> _EXERCISE OBJECTIVE_: Within the listing below, the lines to output run from the one containing "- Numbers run" through the one containing "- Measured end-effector"; copy them exactly and nothing else.

START INFORMATION SHOWN

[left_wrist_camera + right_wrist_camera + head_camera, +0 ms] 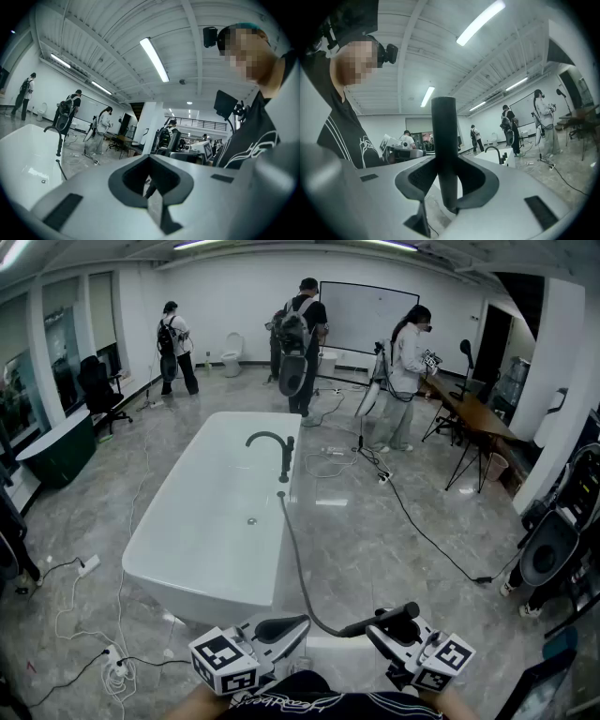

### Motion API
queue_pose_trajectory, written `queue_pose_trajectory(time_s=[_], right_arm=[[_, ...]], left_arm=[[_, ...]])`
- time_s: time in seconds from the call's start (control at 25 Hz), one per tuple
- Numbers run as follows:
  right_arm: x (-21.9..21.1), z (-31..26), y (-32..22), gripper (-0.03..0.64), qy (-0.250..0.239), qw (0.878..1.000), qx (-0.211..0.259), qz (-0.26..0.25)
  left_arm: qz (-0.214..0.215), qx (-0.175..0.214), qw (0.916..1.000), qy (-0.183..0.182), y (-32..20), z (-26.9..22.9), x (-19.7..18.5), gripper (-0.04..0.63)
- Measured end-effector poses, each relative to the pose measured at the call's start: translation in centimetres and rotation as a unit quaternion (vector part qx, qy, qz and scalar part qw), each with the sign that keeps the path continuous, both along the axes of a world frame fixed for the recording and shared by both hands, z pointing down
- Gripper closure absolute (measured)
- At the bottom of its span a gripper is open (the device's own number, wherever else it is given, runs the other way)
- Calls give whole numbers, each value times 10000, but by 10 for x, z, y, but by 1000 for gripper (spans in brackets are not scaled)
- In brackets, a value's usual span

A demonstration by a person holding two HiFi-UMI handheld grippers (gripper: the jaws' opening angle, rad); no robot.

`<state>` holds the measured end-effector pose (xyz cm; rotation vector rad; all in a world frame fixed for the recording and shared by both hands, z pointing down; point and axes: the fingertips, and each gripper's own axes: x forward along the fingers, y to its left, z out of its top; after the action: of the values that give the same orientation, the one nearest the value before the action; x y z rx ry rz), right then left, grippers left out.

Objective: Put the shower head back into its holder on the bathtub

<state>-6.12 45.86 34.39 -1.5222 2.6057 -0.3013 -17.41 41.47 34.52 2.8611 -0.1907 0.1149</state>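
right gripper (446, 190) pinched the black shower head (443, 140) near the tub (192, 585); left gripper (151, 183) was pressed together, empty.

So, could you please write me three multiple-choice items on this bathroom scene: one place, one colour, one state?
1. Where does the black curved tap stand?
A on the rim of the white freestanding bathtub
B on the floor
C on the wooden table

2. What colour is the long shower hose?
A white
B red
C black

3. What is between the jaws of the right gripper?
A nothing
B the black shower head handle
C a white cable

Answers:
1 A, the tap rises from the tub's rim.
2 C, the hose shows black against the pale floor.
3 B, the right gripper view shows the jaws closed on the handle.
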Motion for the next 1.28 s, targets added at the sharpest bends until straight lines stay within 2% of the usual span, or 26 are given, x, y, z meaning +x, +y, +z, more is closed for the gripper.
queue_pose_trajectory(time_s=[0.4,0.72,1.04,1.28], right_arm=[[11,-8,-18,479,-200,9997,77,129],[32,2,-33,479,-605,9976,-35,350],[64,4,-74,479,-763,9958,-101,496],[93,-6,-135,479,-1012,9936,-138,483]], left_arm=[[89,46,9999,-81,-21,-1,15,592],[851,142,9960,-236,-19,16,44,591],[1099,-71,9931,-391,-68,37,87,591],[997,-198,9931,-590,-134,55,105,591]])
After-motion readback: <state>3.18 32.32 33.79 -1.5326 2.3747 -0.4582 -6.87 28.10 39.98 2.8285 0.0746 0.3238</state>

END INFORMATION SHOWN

> _SOLUTION FOR THIS TASK_:
- Numbers run as follows:
  right_arm: x (-21.9..21.1), z (-31..26), y (-32..22), gripper (-0.03..0.64), qy (-0.250..0.239), qw (0.878..1.000), qx (-0.211..0.259), qz (-0.26..0.25)
  left_arm: qz (-0.214..0.215), qx (-0.175..0.214), qw (0.916..1.000), qy (-0.183..0.182), y (-32..20), z (-26.9..22.9), x (-19.7..18.5), gripper (-0.04..0.63)
- Measured end-effector poses, each relative to the pose measured at the call's start: translation in centimetres and rotation as a unit quaternion (vector part qx, qy, qz and scalar part qw), each with the sign that keeps the path continuous, both along the axes of a world frame fixed for the recording and shared by both hands, z pointing down

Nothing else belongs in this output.